Parmi les personnages secondaires, outre Arabella, j'ai un amour particulier pour Stephen Black, le majordome noir du ministre. Il faut dire que j'ai un grand amour irrationnel pour les personnages compétents, en quelque domaine que ce soit (de ce point de vue, Childermass, l'intendant de Norrell, assure aussi complètement, yeah !)
(Accessoirement, Stephen est totalement shippable avec le gentleman-fée aux cheveux de chardon - de façon assez tordue, il est vrai, mais c'est comme ça que c'est fun. ^^ )
Dans les passages humoristiques qui m'ont fait complètement glousser : dans ce monde, il arrive que les fées enchantent des humains pour les faire entrer dans ce monde. Dans ce cas, avec l'enchantement, va le fait qu'il est impossible pour l'humain d'en parler. Tout cela est classique. Mais dans "Jonathan Strange et Mr Norrell", quand l'humain enchanté essaie d'en parler, au lieu de bafouiller et de se taire comme c'est le cas classiquement, il se lance dans une grande discussion sur un sujet totalement random, de la culture des haricots en Angleterre aux démons qui ont trompé Judas. Bien sûr, c'est horrible pour les persos, mais ça me fait quand même rire à chaque fois, surtout que l'auteur est créatrice dans ses choix de sujets aléatoires.
Un des rares reproches que j'ai à faire à se lire est que malgré l'utilisation de la magie dans les guerres napoléoniennes, il n'y a pas de bouleversement frappant de l'histoire. On n'a pas droit à une uchronie "ce qui aurait changé si l'Angleterre avait eu de la magie", mais plutôt à un AU "si les mêmes combats avaient eu lieu, mais que l'Angleterre n'avait gagné que grâce à la magie", et je trouve ça un tout petit peu décevant.
J'adore la façon dont la plupart des persos finissent.
[GROS SPOILERS SUR LE SORT DES PERSONNAGES]Je détestais Lascelles et Drawlight - he, je suis manipulable, ils sont faits pour ça - et ils ont des destins absolument horribles.
Par contre, le gentleman aux cheveux de chardon, qui est ignoble aussi mais lui c'est dans sa nature, je ne lui en veux pas, ne rencontre que la mort (les exemples des deux précédents prouvent que ça aurait pu être pire), même si c'est horrible pour lui que ce soit par la main de Stephen, bien sûr - en même temps, son manque absolu d'empathie qui le rend si cruel et l'a empêché de prévoir ça est dans sa nature aussi...
Stephen devient roi d'un pays des fées, yeahhh ! C'est trop classe ! (Je suis juste un peu déçue pour sa petite épicière qui l'attendra toute sa vie ^^ )

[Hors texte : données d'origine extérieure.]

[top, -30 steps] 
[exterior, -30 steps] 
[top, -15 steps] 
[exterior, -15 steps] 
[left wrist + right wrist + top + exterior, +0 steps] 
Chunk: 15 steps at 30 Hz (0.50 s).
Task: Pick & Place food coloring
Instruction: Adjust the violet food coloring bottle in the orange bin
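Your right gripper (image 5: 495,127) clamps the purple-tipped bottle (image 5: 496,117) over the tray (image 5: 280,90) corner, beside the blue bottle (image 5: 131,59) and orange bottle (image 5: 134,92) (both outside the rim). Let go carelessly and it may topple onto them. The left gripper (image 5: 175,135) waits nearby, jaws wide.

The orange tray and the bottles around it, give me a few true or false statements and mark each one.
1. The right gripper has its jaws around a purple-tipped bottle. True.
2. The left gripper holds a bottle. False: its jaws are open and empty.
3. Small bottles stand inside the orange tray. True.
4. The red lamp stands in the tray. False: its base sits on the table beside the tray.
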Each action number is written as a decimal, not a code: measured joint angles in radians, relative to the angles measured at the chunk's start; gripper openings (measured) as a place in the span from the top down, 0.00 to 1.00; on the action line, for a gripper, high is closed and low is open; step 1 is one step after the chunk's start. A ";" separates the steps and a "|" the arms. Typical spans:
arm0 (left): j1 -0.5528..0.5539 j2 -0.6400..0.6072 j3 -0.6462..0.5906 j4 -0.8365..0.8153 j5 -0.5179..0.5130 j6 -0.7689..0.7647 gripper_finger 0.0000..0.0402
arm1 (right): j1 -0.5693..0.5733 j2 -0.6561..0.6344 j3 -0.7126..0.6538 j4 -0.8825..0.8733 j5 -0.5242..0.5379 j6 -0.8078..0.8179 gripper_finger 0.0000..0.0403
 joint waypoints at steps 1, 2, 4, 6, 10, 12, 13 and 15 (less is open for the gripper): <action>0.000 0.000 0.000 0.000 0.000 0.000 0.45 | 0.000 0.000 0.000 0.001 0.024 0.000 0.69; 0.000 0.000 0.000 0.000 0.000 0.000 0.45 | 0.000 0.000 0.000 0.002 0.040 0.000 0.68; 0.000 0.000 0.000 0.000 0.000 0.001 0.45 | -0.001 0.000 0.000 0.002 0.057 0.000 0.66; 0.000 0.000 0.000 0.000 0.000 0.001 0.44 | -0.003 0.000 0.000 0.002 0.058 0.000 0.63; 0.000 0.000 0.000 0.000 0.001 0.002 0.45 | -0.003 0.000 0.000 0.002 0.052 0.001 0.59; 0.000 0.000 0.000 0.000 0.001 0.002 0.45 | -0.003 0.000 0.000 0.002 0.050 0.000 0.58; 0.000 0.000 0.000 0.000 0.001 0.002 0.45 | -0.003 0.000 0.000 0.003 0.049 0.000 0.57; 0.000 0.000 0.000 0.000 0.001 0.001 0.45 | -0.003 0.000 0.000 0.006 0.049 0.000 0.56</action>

Et Childermass finit de façon complètement glorieuse aussi, plus grand et seul indépendant des magiciens qui restent en Angleterre. Je suis contente aussi qu'on continue à parler de Segundus, je l'aimais bien. ^^
Oh, la fin entre Jonathan et Arabella ! J'en ai déjà parlé, juste suffisamment amère pour ne pas être niaise, suffisamment ouverte pour que je décide arbitrairement qu'ils finiront ensemble et qu'ils seront heureux.
Et bien sûr, Jonathan Strange et Mr Norrell ! Je dois être, encore une fois, bien manipulable, mais j'étais persuadée qu'avec d'abord Jonathan Strange qui rejette Norrell, et d'autre part Norrell qui fait tout pour le détruire à la fin du livre "enterre son coeur dans un bois sombre sous la neige, pourtant y a mal encore", et Jonathan qui a découvert la magie noire qu'il a pratiquée une fois, j'étais presque sûre que le quatrième chapitre en partant de la fin, qui portait leurs deux noms, serait une confrontation violente, au moins en mots.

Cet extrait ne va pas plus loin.